What you will do :: Transcribe the data below verbatim from the line with "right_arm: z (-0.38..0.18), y" to the line with "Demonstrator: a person". Include both of those lines.

Recorded data:
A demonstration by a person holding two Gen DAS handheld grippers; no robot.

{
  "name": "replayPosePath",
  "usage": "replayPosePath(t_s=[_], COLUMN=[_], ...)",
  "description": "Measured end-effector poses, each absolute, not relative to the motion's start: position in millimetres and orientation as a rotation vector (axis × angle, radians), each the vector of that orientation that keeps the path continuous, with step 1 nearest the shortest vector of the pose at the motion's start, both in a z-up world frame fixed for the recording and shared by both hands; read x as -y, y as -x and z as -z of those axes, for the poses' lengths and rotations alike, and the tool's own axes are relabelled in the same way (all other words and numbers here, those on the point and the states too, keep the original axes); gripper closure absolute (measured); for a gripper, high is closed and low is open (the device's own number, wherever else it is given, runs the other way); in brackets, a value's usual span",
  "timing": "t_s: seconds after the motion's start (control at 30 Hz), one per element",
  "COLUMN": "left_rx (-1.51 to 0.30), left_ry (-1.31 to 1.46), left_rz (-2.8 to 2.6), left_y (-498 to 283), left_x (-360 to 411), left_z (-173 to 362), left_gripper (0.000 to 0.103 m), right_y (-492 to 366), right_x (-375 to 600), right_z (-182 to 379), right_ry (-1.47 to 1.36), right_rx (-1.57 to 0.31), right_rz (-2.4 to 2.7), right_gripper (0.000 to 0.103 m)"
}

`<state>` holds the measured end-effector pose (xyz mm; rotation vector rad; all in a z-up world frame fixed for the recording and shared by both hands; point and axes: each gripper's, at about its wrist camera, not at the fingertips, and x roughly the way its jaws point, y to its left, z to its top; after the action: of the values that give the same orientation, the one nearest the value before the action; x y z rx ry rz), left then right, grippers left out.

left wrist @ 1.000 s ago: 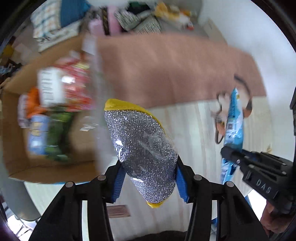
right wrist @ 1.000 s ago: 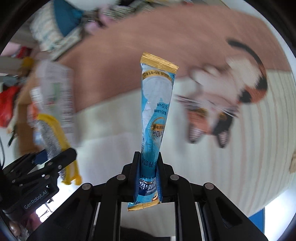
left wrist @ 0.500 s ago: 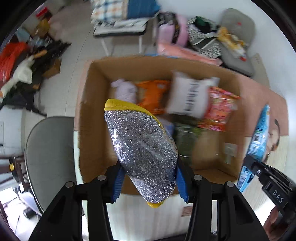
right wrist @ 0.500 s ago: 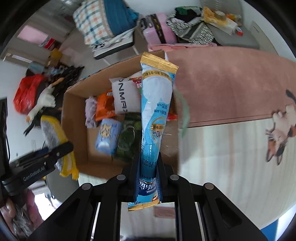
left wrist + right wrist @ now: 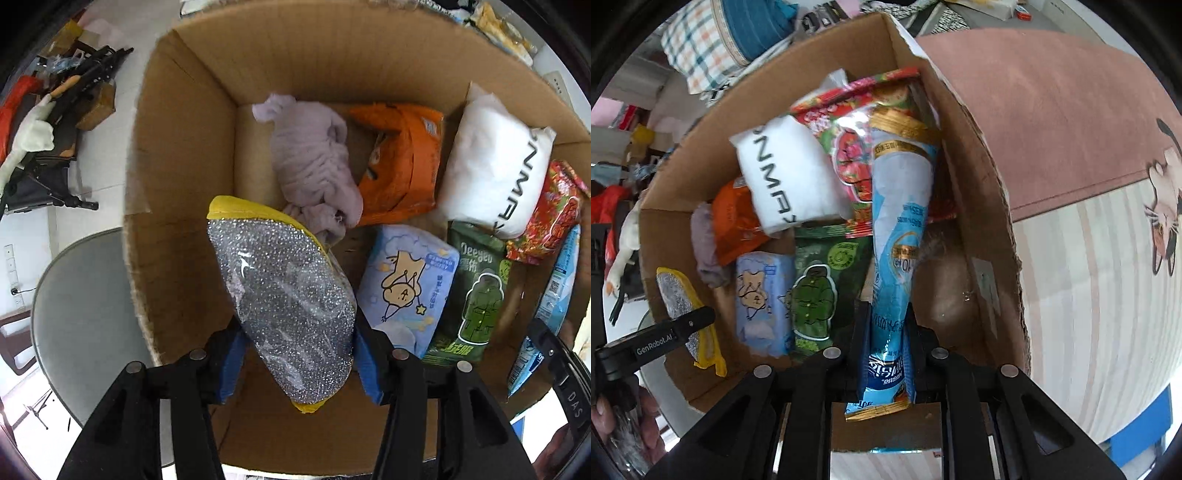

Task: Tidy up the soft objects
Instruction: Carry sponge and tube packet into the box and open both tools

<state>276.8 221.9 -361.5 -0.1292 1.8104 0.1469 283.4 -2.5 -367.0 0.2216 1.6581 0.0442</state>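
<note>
Overhead now, both tools over the open box:
Cardboard box (image 5: 184, 155): below and ahead of both grippers, flaps up, packed along its floor.
White pillow pack (image 5: 495, 166): far right of the left gripper, black lettering on its side, leaning on the red printed snack bag (image 5: 554, 214).
Lilac crumpled cloth (image 5: 314, 162): straight ahead of the left gripper, touching the orange packet (image 5: 402, 166) to its right.
Green pouch (image 5: 472, 291): right of the left gripper, beside the pale blue tissue pack (image 5: 406, 288) (cartoon bear printed on it).
Left gripper (image 5: 297, 354): blue-padded fingers (image 5: 231, 363) clamped on the lower part of the scouring pad.
Silver scouring pad (image 5: 288, 302): yellow-edged, wrapped in clear film, held above the box's near left corner.
Right gripper (image 5: 888, 332): fingers pressed together on the ice-cream wrapper's lower end.
Blue cone ice-cream wrapper (image 5: 897, 206): gold-banded top pointing away, over the box's right side, in front of the red bag.
</note>
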Motion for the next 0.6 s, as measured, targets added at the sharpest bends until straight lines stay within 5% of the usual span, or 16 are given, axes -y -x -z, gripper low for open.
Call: replayPosePath(t_s=[0.07,0.13,0.2,0.37,0.6], left_rx=[-1.821,-1.811,-1.797,-1.744,-1.653], left_ry=[0.150,0.150,0.152,0.157,0.187], left_rz=[-0.136,-0.127,-0.125,-0.118,-0.141], left_y=[-275.6,-274.1,-273.8,-267.4,-249.1], left_x=[-221.2,-219.8,-219.7,-215.5,-206.5], left_z=[364.4,363.4,361.4,339.4,298.4], left_gripper=[0.046,0.043,0.042,0.016,0.003], right_y=[-283.2,-283.0,-282.6,-282.9,-274.8], right_x=[-3.4,-7.6,-8.1,-4.6,-9.3], right_z=[370.7,369.2,364.4,352.0,334.8], right_ry=[-0.190,-0.169,-0.156,-0.164,-0.073], right_rx=[-1.688,-1.693,-1.682,-1.682,-1.650], right_rz=[-0.057,-0.077,-0.082,-0.101,-0.125], right_gripper=[0.076,0.041,0.032,0.032,0.021])
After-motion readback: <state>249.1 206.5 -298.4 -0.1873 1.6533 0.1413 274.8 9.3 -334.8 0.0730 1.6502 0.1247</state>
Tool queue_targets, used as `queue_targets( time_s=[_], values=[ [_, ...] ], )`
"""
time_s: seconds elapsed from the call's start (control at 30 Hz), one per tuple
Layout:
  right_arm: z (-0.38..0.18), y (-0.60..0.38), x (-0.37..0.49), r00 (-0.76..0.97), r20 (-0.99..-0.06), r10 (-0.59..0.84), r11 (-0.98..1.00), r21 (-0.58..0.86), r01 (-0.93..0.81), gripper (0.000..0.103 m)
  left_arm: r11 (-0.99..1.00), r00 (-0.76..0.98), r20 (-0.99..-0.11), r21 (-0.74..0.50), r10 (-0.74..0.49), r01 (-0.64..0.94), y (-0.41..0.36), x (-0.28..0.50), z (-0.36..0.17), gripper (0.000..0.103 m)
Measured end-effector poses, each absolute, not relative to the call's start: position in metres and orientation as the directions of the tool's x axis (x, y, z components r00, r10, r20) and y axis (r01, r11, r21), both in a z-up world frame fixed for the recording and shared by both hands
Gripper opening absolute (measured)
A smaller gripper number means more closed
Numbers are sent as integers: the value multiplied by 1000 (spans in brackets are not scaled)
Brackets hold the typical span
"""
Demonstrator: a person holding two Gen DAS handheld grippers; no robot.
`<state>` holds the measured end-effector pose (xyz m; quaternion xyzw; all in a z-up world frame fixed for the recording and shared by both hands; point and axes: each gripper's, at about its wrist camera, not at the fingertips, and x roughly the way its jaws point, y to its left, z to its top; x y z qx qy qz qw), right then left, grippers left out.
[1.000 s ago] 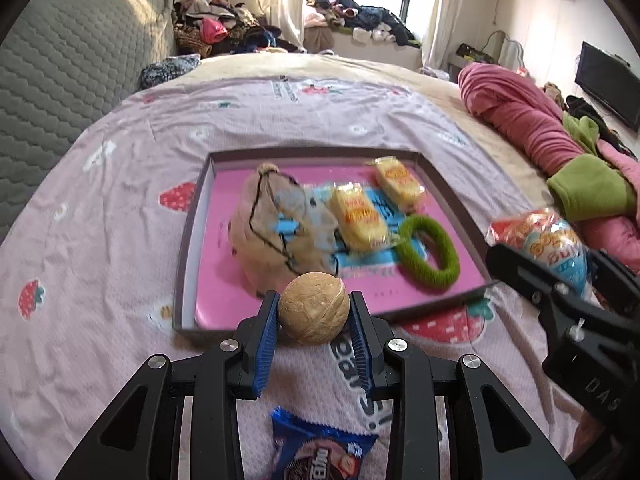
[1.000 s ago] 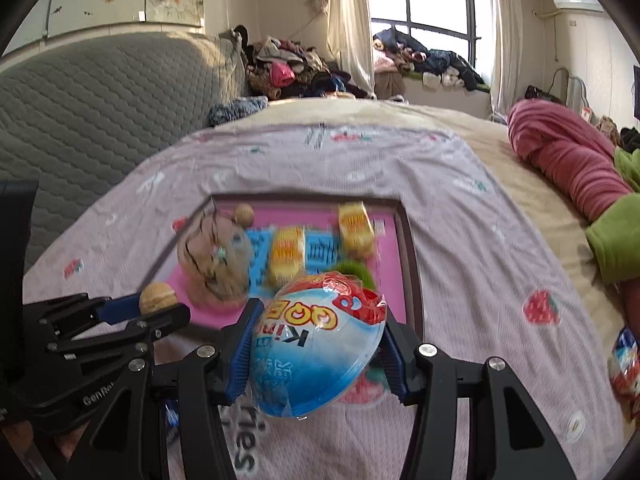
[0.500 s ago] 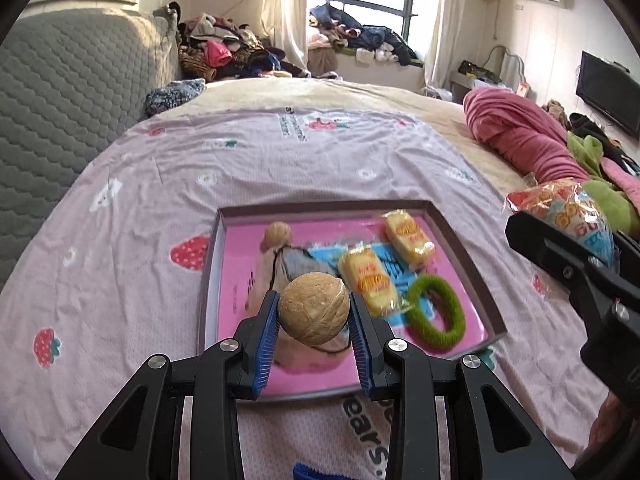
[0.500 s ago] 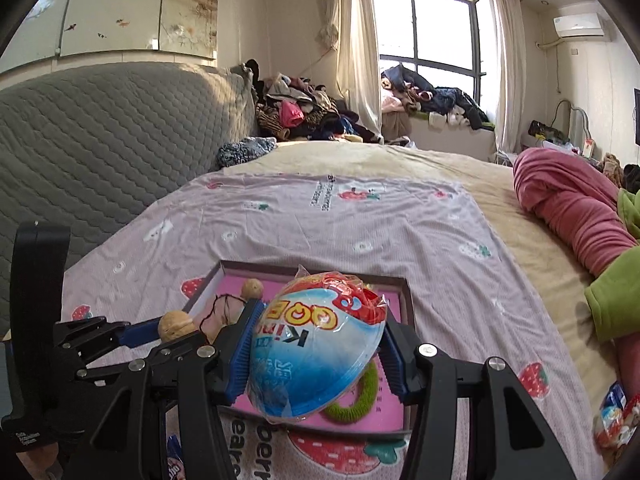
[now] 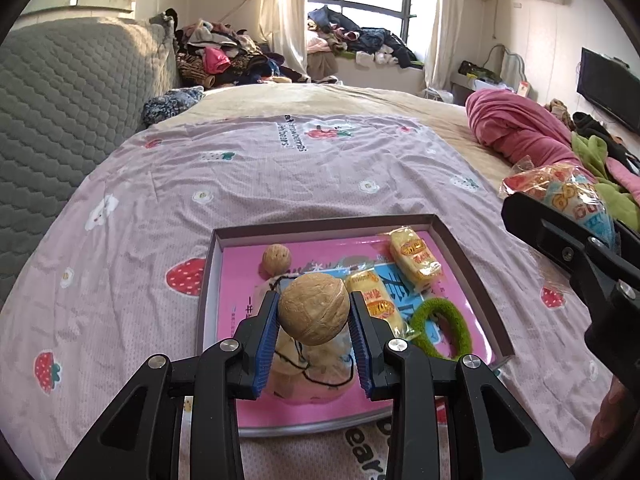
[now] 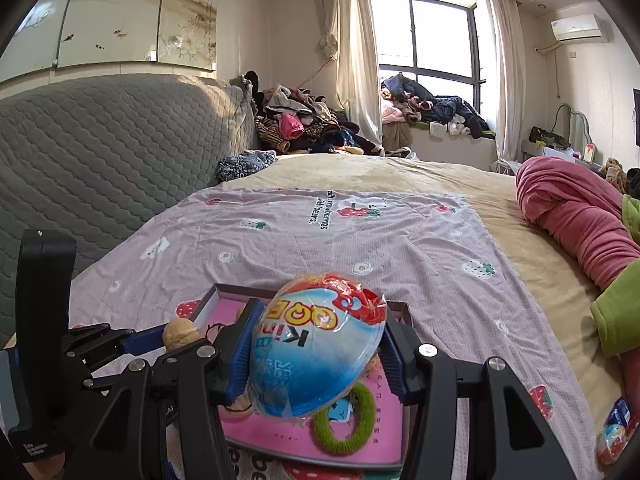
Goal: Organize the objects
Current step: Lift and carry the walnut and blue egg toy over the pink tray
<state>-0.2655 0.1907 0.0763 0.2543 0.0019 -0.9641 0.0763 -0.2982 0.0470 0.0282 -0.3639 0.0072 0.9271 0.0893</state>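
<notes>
1. We grip a walnut [image 5: 314, 309] in our left gripper [image 5: 314, 320], both blue pads pressed against its sides, as they were a second ago
2. Our right gripper [image 6: 316, 352] is clamped on a wrapped chocolate egg [image 6: 316, 344], the same hold as before
3. Both grippers have risen: the tray [image 5: 472, 258] now sits lower in each view, and more of the bedsheet [image 5: 280, 184] and window shows
4. The blue snack packet seen under our left gripper a second ago is out of view
5. In the tray lie a second walnut [image 5: 276, 258], two yellow snack packs [image 5: 414, 256], a green ring [image 5: 448, 320] and a pouch, unmoved
</notes>
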Motion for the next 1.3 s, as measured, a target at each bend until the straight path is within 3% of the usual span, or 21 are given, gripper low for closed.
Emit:
queue_targets(
  time_s=[0.7, 1.3],
  values=[
    [53, 212, -293, -859, -486, -160, -987, 69, 145, 54, -987, -709, -693, -23, 132, -162, 57, -327, 5, 35],
    [11, 209, -314, -764, -630, -136, -988, 26, 155, 54, -982, -630, -766, -12, 129, -187, 60, -336, -31, 35]
  ],
)
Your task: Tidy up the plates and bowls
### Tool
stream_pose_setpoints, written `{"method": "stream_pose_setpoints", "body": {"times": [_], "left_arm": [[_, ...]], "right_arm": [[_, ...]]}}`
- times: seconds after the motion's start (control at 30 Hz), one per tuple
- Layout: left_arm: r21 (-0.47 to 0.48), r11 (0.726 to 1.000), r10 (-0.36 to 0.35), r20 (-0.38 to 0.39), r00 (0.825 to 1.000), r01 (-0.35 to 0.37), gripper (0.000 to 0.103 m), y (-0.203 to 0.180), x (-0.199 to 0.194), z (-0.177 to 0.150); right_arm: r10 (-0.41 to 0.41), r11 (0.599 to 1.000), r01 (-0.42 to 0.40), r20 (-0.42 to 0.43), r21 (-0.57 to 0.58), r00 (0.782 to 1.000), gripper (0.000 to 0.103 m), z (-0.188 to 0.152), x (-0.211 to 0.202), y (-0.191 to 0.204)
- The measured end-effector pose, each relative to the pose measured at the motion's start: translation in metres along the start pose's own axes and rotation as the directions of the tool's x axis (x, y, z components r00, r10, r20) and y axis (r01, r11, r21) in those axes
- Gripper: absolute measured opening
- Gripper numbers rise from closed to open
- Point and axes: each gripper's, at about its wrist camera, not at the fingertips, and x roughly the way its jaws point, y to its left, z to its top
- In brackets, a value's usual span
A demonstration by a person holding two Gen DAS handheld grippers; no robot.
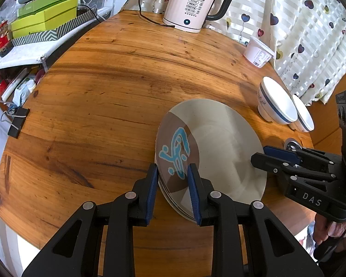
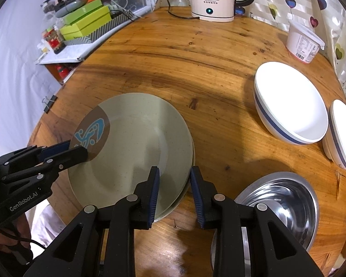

Result of this task ::
  right_arm: z (-0.38..0.18), y (-0.60..0.38), x (-0.37..0.49), r00 (-0.76..0.97), r20 (-0.99..-0.06), r10 (-0.59..0.84), r11 (-0.98..1.00), r21 (-0.58..0.86), r01 (-0.93..0.81), gripper (0.000..0.103 m)
  left_arm: r11 (-0.99..1.00), r00 (-0.76..0.98), r20 (-0.99..-0.11), r21 (-0.74..0.50), r10 (-0.74..0.49), r01 (-0.64..0.94), y (-0.41..0.36), x (-0.28..0.50), z (-0.36..0.17), gripper (0.000..0.103 m)
Measured end-effector poses, each absolute, not relative to the call's start: position in metres and orientation as the directions of the tool's x axis (x, y, z components r00, r10, r20) and y axis (r01, r11, r21), both in a z-up world frame fixed for the recording and shared by both hands
Gripper opening absolute (measured)
A smaller gripper number means more closed
Numbers are sent as integers: the value multiplied by 1000 (spans in brackets are not scaled)
Brackets hold the typical span
"""
Demonstrator: a person holding two Gen DAS handheld grippers; no robot.

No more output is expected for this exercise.